Arthur Miller, one of the great American playwrights, whose work exposed the flaws in the fabric of the American dream, died Thursday night at his home in Roxbury, Conn. He was 89. The cause was congestive heart failure, said Julia Bolus, his assistant. The author of “Death of a Salesman,” a landmark of 20th-century drama, Mr. Miller grappled with the weightiest matters of social conscience in his plays. They often reflected or reinterpreted the stormy and very public elements of his own life, including his brief and rocky marriage to Marilyn Monroe and his staunch refusal to cooperate with the red-baiting House Committee on Un-American Activities.
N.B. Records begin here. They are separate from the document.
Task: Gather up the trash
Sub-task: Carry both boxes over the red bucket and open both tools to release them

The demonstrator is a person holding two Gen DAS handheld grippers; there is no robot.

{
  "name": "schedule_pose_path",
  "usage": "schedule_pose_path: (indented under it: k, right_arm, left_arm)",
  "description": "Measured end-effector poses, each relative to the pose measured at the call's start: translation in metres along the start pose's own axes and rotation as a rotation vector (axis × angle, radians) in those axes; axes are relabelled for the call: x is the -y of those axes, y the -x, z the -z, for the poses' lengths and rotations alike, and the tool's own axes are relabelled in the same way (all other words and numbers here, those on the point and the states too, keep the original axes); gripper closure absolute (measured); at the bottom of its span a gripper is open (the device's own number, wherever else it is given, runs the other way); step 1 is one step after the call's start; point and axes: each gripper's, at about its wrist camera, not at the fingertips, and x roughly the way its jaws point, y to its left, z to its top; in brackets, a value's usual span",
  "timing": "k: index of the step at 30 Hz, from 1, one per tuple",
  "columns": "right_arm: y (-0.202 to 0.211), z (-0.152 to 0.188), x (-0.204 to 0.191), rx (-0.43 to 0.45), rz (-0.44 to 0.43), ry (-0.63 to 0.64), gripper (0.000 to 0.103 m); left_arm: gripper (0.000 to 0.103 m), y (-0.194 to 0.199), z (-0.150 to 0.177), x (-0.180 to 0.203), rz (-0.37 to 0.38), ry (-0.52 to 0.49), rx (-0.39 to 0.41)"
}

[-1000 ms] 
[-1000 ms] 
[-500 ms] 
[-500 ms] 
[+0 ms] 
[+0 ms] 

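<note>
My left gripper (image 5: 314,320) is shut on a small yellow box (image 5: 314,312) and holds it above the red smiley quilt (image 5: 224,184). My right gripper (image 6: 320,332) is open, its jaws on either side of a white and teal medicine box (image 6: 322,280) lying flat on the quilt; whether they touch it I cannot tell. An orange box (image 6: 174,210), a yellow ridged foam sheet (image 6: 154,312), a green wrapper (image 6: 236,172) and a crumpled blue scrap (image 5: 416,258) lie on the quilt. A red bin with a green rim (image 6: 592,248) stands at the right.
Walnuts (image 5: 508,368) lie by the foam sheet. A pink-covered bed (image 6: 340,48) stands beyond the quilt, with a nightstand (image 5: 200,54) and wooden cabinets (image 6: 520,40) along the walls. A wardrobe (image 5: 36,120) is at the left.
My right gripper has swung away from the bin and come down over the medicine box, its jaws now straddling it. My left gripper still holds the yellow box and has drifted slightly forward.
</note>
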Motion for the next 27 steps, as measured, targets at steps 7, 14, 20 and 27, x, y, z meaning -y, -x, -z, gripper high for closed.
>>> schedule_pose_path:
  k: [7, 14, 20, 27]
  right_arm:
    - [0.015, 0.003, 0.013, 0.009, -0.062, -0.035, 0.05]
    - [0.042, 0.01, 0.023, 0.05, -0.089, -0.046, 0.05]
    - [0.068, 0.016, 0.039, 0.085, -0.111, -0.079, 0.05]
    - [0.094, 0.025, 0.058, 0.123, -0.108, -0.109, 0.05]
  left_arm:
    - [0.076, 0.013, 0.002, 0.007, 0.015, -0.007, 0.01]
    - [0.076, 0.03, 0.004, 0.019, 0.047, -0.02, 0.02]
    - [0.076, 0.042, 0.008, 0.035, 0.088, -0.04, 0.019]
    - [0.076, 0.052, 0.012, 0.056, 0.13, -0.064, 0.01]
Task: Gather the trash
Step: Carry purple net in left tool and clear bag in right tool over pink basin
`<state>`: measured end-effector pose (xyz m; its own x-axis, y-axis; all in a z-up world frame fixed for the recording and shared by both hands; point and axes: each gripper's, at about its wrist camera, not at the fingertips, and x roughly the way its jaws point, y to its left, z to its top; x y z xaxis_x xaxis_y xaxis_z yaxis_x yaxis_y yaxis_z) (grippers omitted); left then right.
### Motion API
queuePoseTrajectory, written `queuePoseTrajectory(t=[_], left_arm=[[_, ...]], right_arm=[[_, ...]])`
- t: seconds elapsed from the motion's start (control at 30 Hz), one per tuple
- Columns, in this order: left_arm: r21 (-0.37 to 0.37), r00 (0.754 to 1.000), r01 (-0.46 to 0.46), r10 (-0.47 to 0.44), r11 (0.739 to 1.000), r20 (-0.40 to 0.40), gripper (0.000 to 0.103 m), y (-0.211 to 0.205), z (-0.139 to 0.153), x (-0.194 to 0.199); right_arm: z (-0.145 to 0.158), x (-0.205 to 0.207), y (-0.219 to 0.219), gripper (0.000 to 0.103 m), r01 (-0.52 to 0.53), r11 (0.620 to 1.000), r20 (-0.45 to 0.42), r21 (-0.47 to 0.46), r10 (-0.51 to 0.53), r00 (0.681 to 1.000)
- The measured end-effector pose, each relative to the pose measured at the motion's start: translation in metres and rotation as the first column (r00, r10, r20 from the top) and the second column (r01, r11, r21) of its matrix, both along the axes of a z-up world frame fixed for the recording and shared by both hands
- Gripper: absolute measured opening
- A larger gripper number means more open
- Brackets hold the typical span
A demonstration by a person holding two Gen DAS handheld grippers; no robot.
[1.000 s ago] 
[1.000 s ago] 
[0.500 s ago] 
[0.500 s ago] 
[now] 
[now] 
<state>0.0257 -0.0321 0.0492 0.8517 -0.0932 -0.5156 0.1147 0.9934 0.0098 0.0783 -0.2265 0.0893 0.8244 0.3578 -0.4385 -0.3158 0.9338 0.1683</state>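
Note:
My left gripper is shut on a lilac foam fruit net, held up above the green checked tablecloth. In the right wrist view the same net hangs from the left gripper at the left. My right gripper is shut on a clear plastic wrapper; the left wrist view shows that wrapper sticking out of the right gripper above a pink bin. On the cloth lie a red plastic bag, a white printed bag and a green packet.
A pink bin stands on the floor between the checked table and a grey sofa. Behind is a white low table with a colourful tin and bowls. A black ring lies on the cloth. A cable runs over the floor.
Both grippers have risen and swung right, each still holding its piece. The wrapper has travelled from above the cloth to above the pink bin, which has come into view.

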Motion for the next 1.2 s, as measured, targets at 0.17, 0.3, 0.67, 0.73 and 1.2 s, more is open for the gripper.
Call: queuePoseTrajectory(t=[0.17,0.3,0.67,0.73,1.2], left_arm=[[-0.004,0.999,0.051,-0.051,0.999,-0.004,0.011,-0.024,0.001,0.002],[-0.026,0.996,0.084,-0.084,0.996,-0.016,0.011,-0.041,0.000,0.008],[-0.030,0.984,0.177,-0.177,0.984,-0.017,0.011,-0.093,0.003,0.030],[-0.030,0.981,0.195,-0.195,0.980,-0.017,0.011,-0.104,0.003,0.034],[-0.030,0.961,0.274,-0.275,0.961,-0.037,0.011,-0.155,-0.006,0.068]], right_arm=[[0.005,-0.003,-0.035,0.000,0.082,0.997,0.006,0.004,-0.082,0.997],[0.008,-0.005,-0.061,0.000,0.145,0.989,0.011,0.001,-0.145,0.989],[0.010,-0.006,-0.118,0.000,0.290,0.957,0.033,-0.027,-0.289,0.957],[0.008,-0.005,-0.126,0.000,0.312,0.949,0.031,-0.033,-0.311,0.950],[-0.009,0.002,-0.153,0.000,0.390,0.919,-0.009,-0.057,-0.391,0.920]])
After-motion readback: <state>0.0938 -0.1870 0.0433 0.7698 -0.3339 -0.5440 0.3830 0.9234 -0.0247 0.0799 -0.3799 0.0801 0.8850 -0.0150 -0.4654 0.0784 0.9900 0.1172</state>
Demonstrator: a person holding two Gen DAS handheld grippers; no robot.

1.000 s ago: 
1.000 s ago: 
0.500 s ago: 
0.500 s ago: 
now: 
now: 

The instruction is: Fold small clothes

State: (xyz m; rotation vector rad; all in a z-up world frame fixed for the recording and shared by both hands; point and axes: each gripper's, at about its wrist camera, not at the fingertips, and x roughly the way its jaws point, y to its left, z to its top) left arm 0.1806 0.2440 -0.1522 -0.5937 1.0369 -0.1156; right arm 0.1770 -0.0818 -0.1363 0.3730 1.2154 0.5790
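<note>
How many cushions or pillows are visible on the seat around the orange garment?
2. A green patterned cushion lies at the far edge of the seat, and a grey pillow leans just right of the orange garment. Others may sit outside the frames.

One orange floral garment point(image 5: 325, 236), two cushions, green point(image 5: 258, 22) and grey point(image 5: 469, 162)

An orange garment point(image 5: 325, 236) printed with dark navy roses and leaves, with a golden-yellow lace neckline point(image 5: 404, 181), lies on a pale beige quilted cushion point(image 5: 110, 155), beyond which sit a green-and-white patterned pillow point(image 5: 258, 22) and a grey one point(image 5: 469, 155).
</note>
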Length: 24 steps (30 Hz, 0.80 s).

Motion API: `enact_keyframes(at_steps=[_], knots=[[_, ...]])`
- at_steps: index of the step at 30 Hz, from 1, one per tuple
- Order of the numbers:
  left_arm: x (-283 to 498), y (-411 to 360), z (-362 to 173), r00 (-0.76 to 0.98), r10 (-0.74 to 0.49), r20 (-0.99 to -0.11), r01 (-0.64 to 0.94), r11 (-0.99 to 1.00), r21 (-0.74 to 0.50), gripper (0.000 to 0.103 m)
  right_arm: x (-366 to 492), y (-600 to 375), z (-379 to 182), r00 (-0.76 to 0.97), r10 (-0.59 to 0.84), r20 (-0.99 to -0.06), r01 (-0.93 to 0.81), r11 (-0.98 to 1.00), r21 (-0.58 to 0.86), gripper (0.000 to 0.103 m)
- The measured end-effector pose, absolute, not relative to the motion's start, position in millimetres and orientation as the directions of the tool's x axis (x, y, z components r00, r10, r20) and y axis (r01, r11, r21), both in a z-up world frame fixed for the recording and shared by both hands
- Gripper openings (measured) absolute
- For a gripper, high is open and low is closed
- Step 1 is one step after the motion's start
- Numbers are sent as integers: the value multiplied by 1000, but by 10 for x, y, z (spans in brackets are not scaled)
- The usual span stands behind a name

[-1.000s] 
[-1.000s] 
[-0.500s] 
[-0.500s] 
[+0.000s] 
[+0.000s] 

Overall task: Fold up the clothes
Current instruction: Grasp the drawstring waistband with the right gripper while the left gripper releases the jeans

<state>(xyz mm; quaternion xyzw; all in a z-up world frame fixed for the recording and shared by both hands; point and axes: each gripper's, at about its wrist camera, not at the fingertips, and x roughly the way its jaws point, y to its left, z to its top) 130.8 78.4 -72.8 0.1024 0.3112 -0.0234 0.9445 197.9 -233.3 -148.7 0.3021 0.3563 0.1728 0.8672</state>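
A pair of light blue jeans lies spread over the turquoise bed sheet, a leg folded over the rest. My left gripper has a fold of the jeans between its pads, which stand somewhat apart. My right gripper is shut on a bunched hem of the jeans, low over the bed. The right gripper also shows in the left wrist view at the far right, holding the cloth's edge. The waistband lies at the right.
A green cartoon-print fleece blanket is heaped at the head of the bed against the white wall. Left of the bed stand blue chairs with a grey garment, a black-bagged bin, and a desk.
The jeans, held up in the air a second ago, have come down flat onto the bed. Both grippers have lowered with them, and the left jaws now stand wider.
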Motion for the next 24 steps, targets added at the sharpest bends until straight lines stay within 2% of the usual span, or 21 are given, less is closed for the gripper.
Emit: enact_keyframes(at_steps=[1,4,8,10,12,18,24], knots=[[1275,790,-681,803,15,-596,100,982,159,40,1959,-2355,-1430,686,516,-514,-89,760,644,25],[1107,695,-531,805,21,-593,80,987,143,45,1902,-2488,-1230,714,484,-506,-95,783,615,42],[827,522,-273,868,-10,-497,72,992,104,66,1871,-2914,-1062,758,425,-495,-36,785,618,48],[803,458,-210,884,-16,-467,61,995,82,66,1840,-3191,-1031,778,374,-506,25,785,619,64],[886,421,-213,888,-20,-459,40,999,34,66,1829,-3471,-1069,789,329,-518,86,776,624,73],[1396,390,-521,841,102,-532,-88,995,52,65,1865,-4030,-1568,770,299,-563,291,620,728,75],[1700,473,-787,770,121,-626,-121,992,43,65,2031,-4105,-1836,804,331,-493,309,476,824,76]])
“Death of a Salesman,” which opened on Broadway in 1949, established Mr. Miller as a giant of the American theater when he was only 33 years old. It won the triple crown of theatrical artistry that year: the Pulitzer Prize, the New York Drama Critics’ Circle Award and the Tony Award. But the play’s enormous success also overshadowed Mr. Miller’s long career. Although “The Crucible,” a 1953 play about the Salem witch trials inspired by his virulent hatred of McCarthyism, and “A View From the Bridge,” a 1955 drama of obsession and betrayal, would ultimately take their place as popular classics of the international stage, Mr. Miller’s later plays never equaled his early successes. Although he wrote a total of 17 plays, “The Price,” produced on Broadway during the 1967-68 season, was his last solid critical and commercial hit.
Nevertheless, Mr. Miller wrote successfully in a wide variety of other media. Perhaps most notably, he supplied the screenplay for “The Misfits,” a 1961 movie directed by John Huston and starring Monroe, to whom he was married at the time. He also wrote essays, short stories and a 1987 autobiography, “Timebends: A Life.” His writing remained politically engaged until the end of his life.
But his reputation rests on a handful of his best-known plays, the dramas of guilt and betrayal and redemption that continue to be revived frequently at theaters all over the world. These dramas of social conscience were drawn from life and informed by the Great Depression, the event that he believed had had a more profound impact on the nation than any other in American history, except possibly the Civil War.
Not much to say, really. Miller lived a full life and left behind an enormous body of work. He’ll not be forgotten, which is more than most of us can say.